- Relator(a)
- Ministro Rogerio Schietti Cruz
- Órgão julgador
- Sexta Turma
- Data do julgamento
- 06/06/2019
- Data de publicação
- 11/06/2019
STJ – Acórdão, Rel. Ministro Rogerio Schietti Cruz, Sexta Turma, j. 06/06/2019, p. 11/06/2019
RECURSO ORDINÁRIO EM HABEAS CORPUS. CRIME CONTRA A ORDEM TRIBUTÁRIA. PRISÃO PREVENTIVA. SUBSTITUIÇÃO POR MEDIDAS CAUTELARES ALTERNATIVAS. POSSIBILIDADE. RECURSO PROVIDO. 1. A jurisprudência desta Corte Superior é firme em assinalar que a determinação de segregar o réu, antes de transitada em julgado a condenação, deve efetivar-se apenas se indicado, em dados concretos dos autos, o periculum libertatis, à luz do disposto no art. 312 do CPP. 2. O Juiz de primeira instância indicou elementos concretos dos autos para justificar a prisão preventiva como idônea à proteção da ordem pública, da aplicação da lei penal e da instrução criminal, ao salientar o expressivo valor de tributos sonegados objeto da presente ação penal, que ultrapassariam 127 milhões de reais, bem como a reiteração delitiva, pois o paciente "foi denunciado e está sendo processado também na ação penal n 0008708-81.2013.403.6105 em trâmite na 1ª Vara Federal de Campinas pela prática de sonegação fiscal de mais de R$ 145 milhões, por meio da empresa Petromarte Distribuidora de Derivados de Petróleo Ltda. (no qual se menciona sonegação de tributos estaduais da ordem de 294 milhões de reais). 3. Na miríade de providências cautelares previstas nos arts. 319, 320 e 321, todos do CPP, a medida extrema será adotada somente para aquelas situações em que as alternativas legais não se mostrarem suficientes a proteger o bem ou o interesse em risco. 4. No caso dos autos, os crimes descritos na denúncia serão devidamente apurados, mas estão relacionados a falsidades, sem registro de violência ou grave ameaça contra pessoas.

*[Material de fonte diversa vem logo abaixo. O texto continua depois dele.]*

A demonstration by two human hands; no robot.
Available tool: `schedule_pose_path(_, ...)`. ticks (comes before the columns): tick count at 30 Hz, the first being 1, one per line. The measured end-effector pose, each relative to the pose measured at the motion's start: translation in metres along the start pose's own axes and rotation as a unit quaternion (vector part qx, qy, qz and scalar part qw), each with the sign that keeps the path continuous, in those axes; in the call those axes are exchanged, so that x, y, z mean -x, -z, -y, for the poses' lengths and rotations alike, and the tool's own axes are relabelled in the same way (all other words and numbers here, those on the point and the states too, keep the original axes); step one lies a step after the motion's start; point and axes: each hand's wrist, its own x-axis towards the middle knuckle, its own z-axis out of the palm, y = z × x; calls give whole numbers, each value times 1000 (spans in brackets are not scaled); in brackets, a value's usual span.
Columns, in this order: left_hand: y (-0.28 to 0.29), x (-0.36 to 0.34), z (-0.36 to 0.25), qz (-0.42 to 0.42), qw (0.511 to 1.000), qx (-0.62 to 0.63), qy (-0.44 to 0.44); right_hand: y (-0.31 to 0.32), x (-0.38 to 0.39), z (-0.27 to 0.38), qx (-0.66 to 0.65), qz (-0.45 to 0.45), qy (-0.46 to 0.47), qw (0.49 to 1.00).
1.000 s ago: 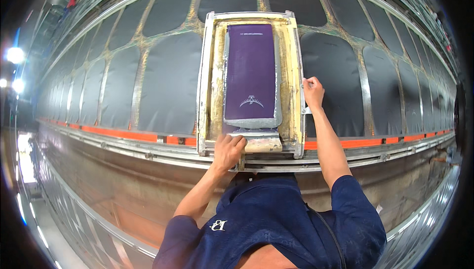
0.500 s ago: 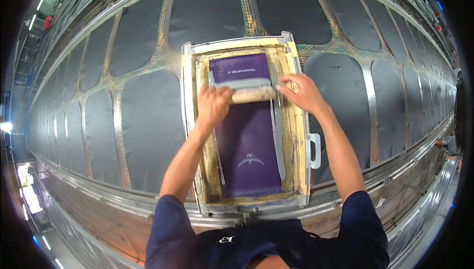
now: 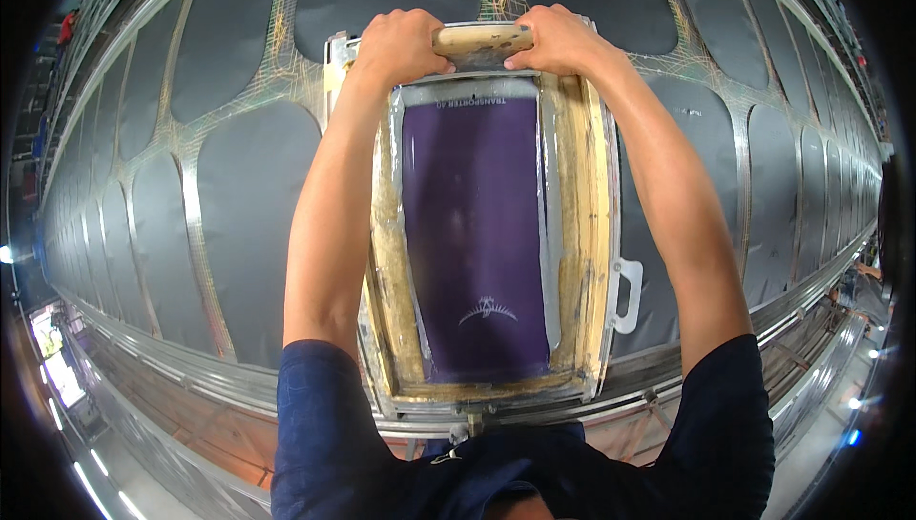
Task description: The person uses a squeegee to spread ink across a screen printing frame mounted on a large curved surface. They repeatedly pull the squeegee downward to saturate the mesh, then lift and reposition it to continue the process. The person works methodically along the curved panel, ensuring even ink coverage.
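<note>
A wooden-handled squeegee (image 3: 483, 40) lies across the far end of a screen printing frame (image 3: 600, 234). My left hand (image 3: 401, 46) grips its left end, and my right hand (image 3: 559, 40) grips its right end, fingers over the top and thumbs on the near side. The blade's edge is mostly hidden below the handle. Grey ink lines the far end and both sides of the purple mesh (image 3: 474, 205). Pale lettering shows near the mesh's far end, and a small pale crest sits toward its near end.
The frame rests on a long table with rows of black rounded panels (image 3: 250, 224), patterned strips between them. A white handle (image 3: 627, 296) juts from the frame's right side. Metal rails (image 3: 191, 364) run along the table's near edge. Another person shows at the far right.
Both hands and the squeegee have moved away from me to the frame's far end. My right hand, open beside the squeegee before, now grips it.
</note>
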Motion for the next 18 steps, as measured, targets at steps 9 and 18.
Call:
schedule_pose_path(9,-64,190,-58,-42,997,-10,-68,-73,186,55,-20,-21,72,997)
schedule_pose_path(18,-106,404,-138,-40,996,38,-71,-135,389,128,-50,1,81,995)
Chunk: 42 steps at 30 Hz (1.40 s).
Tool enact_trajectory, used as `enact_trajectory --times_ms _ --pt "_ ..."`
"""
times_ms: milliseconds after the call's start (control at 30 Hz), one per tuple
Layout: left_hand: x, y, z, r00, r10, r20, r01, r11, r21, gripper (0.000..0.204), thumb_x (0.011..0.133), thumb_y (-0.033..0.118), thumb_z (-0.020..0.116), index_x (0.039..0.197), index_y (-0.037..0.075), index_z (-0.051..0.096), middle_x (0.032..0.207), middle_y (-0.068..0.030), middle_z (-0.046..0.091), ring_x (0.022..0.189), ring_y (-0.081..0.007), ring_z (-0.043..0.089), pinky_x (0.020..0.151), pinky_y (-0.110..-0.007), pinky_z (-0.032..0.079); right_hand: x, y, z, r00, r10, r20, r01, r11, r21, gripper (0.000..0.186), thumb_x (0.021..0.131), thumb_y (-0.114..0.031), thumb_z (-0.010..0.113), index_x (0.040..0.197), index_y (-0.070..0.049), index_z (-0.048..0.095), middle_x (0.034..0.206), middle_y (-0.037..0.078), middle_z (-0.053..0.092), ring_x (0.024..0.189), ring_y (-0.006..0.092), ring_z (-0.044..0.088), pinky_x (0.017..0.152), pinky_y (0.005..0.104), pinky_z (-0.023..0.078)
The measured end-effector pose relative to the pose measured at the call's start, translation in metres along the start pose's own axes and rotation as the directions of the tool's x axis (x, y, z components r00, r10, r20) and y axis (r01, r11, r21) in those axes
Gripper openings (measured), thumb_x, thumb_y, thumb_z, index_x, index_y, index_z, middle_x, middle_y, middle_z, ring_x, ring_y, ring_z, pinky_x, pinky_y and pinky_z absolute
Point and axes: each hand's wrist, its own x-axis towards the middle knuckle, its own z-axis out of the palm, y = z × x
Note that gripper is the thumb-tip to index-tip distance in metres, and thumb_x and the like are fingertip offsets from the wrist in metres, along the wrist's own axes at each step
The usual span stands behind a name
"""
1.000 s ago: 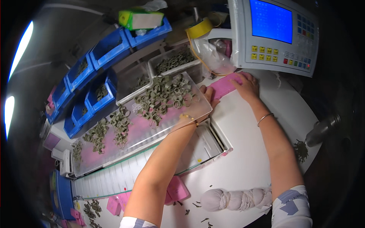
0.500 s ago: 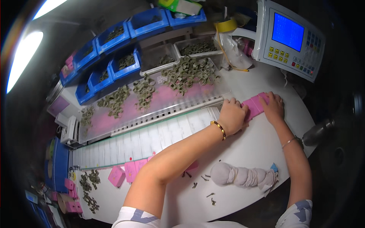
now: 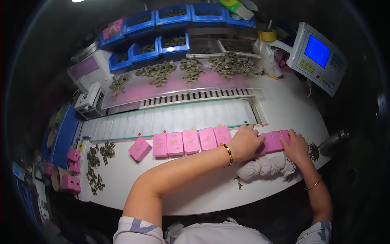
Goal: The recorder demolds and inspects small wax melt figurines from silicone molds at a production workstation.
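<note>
A short row of pink blocks (image 3: pixel 273 141) lies between my two hands at the right of the white table. My left hand (image 3: pixel 245 143) is closed on the row's left end, its fingers partly hiding the blocks. At the right end, my right hand (image 3: pixel 297 147) grips with its fingertips along the last block. To the left of my left hand, several more pink blocks (image 3: pixel 191 141) with handwritten marks stand side by side along the glass edge. One pink block (image 3: pixel 140 149) sits tilted apart from them. A rolled white cloth bundle (image 3: pixel 266 167) lies just nearer to me than the held row.
Beyond the blocks runs a white segmented strip (image 3: pixel 174 118). Small greenish curled pieces (image 3: pixel 160 74) lie on a clear sheet behind it, below blue bins (image 3: pixel 174 15). A control panel (image 3: pixel 317 59) stands far right, a dark bottle (image 3: pixel 334 140) at the right edge.
The view has shifted, showing more of the pink row at left. My hands have brought the held blocks nearer to me, close to the cloth bundle and in line with the other blocks.
</note>
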Motion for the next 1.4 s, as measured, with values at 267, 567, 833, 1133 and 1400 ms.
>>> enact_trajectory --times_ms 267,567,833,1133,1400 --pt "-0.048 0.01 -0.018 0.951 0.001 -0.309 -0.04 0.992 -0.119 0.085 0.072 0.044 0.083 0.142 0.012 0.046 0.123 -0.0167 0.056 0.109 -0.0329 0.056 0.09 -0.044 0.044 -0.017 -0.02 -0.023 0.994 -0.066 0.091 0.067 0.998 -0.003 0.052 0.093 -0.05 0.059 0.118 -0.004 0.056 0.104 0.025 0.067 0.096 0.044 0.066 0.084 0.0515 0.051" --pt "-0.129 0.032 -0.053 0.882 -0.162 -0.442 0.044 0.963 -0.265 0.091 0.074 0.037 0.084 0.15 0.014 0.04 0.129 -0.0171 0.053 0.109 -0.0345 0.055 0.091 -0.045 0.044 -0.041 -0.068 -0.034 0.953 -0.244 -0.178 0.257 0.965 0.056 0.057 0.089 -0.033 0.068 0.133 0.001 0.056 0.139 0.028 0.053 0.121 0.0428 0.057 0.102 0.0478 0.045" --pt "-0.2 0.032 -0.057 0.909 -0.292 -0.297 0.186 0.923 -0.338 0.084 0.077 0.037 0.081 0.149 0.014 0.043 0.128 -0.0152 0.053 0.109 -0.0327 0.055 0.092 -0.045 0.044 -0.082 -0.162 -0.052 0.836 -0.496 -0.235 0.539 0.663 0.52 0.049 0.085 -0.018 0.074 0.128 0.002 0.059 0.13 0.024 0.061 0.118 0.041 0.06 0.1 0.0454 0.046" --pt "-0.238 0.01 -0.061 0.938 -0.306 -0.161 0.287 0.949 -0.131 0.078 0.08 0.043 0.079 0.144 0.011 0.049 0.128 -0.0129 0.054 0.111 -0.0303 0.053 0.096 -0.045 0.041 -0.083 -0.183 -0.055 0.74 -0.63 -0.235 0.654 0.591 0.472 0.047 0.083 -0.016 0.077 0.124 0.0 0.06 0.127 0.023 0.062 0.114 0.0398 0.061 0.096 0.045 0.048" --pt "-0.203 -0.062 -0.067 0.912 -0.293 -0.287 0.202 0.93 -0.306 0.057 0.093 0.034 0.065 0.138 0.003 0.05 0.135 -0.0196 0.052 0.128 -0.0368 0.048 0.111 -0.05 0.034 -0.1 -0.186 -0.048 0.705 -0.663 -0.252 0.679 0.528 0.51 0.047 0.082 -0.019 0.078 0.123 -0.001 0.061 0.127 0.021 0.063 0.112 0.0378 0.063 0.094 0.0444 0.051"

Não denotam, em um juízo de proporcionalidade, destacada periculosidade do paciente, principalmente quando foram praticadas para materializar a imputada sonegação tributária ocorrida em 2009 (ano-calendário 2010) e possuem maior relevo para o passado, o que denota ser o risco de reiteração delitiva reduzido, razão pela qual pode ser anulado por medidas cautelares alternativas à prisão, para a mesma salvaguarda da ordem pública. 5. Recurso provido para substituir a prisão preventiva do paciente por medidas cautelares alternativas, especificadas no acórdão. (RHC n. 109.687/SP, relator Ministro Rogerio Schietti Cruz, Sexta Turma, julgado em 6/6/2019, DJe de 11/6/2019.)